С тех пор, не отрицая роли технических средств обучения, Алексей
Федорович настороженно относился к использованию кодоскопов и
диапроекторов в тех случаях, когда по характеру читаемого курса можно
прекрасненько обойтись мелом, доской и влажной тряпкой.
Своей ролью преподавателя Плотников был доволен безоговорочно.
Сложнее обстояло дело с наукой. Чем больше он узнавал, тем скромнее
оценивал свои возможности. Его путь в науке как бы повторял путь самой
науки.
Плотников был уверен в познаваемости мира, но понимал, что при всей
возросшей стремительности развития, при всех успехах наука еще не миновала
свой каменный век, что нынешние синхрофазотроны, электронные микроскопы и
квантовые генераторы - всего лишь кремневый топор по сравнению с теми
изящными, высочайше эффективными инструментами, которые создаст для себя
наука в грядущем.
И он сознавал также, что рядом со своим прапраправнуком в науке
выглядел бы отнюдь не как Архимед рядом с ним, профессором Алексеем
Федоровичем Плотниковым, а скорее как пещерный человек, только-только
научившийся добывать огонь!
Но при всем при том он испытывал тревогу заї чїеїлїоївїеїчїеїсїкїуїю
сїуїдїьїбїуї гипотетического потомка. Приобретя бесценные знания,
всесилие, о котором мечтали наивные гении девятнадцатого столетия, не
утратит ли что-то из их наследия, не сочтет ли ненужными, устаревшими
духовные ценности предков? Не отклонится ли в сторону расчетливого
рационализма ось спирали развития?
Нечто мистическое скрывалось за этим беспокойством, а над мистикой
сам Алексей Федорович не упускал случая поиздеваться. И все же какие-то
странные кошки скребли на душе и заставляли снова и снова думать о будущем
индивида.
* * *
Он стоял возле большого, во всю стену, книжного шкафа, одетый в
вылинявшие джинсы и рубашку с хлястиками - стандартное облачение
стандартного молодого человека последней четверти двадцатого века.
Стоял и смотрел на меня укоризненно.
- Понимаете, что это? - спросил он.
- Просто шкаф, - ответил я. - Обыкновенный книжный шкаф, стеллаж,
стенка. Что же еще?
Человек в джинсах, не глядя, достал книгу, и та, словно сама собой,
раскрылась на нужной странице.
- Послушайте, что пишет Лидин. "Книжный шкаф в комнате - не просто
собрание книг, пусть даже отлично изданных, это то, с чем живешь, что учит
и ведет за собой. Ведь даже в гости приглашаешь именно тех, с кем
испытываешь потребность общения..."
- И вы пригласили меня. Тронут. Но почему у вас так часто взывают к
авторитету книги, к мертвой мысли?
- Мысль не бывает мертвой, - возразил он. - И как раз благодаря
книге!
Я прервал его речь. Не выношу патетики, которой в старину подменяли
аргументы!
- Послушайте, по-моему, еще при вас появился термин "информационный
взрыв"?
Он молча кивнул.
- Тогда вы должны знать, что книга как средство информации уже не
оправдывает свое предназначение. Миллионы томов, тысячи тонн испещренной
типографскими знаками бумаги умещаются в микроблоке электронной памяти.

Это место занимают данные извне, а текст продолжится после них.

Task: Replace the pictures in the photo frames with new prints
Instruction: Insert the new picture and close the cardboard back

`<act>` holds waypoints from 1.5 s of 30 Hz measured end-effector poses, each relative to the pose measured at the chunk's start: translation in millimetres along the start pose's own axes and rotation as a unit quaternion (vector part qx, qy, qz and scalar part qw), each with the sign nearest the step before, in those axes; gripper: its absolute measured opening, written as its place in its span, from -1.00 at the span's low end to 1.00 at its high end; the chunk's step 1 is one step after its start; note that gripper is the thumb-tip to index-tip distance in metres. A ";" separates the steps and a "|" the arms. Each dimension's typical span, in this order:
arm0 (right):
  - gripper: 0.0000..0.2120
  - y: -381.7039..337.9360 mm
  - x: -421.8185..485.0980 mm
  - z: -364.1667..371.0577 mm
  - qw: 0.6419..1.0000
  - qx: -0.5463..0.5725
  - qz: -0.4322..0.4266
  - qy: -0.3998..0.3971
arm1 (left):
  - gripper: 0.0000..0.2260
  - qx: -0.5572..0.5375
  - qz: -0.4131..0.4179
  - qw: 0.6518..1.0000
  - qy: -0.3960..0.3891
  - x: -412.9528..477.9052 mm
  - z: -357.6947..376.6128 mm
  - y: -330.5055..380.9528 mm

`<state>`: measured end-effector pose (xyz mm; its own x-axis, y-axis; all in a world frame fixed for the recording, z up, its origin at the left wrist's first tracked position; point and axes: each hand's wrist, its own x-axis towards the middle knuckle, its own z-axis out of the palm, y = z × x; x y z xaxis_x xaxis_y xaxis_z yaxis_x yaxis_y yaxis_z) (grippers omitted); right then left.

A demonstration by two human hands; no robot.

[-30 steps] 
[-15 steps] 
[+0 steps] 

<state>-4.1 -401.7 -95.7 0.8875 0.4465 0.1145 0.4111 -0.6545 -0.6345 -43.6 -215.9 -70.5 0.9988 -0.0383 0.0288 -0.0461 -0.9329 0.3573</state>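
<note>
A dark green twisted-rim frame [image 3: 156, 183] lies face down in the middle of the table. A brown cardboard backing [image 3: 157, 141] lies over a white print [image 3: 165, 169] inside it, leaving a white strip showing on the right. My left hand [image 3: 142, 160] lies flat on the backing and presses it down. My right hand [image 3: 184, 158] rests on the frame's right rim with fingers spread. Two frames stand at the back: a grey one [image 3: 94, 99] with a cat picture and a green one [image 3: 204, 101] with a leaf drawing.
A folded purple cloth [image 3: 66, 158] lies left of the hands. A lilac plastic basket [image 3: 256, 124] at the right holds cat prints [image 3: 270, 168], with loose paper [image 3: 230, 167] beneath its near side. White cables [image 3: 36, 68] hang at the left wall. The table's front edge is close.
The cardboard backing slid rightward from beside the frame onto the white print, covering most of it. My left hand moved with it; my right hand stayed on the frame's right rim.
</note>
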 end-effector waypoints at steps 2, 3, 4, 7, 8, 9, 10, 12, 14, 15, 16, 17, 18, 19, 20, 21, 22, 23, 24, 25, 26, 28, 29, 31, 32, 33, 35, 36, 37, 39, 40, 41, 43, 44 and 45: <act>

- А приобрести книгу все труднее, - невпопад сказал он. - Знаете,
сколько трудов пришлось затратить, чтобы собрать эту библиотеку?
Он не был силен в логике, как, впрочем, и большинство его
современников.
- Конъюнктурный фактор, - поморщился я. - Мода на книги преходяща,
как и на... - мне удалось найти доступное для него сравнение, - как и на
джинсы!
- Дались вам джинсы, точно моей бабушке, никак с ними не смирится! -
улыбнулся он обезоруживающе. - Между прочим, я ей все время твержу, что
джинсы функциональны, в этом секрет их устойчивой модности.
- Хлястики на рубашке тоже функциональны? - спросил я с раздражением.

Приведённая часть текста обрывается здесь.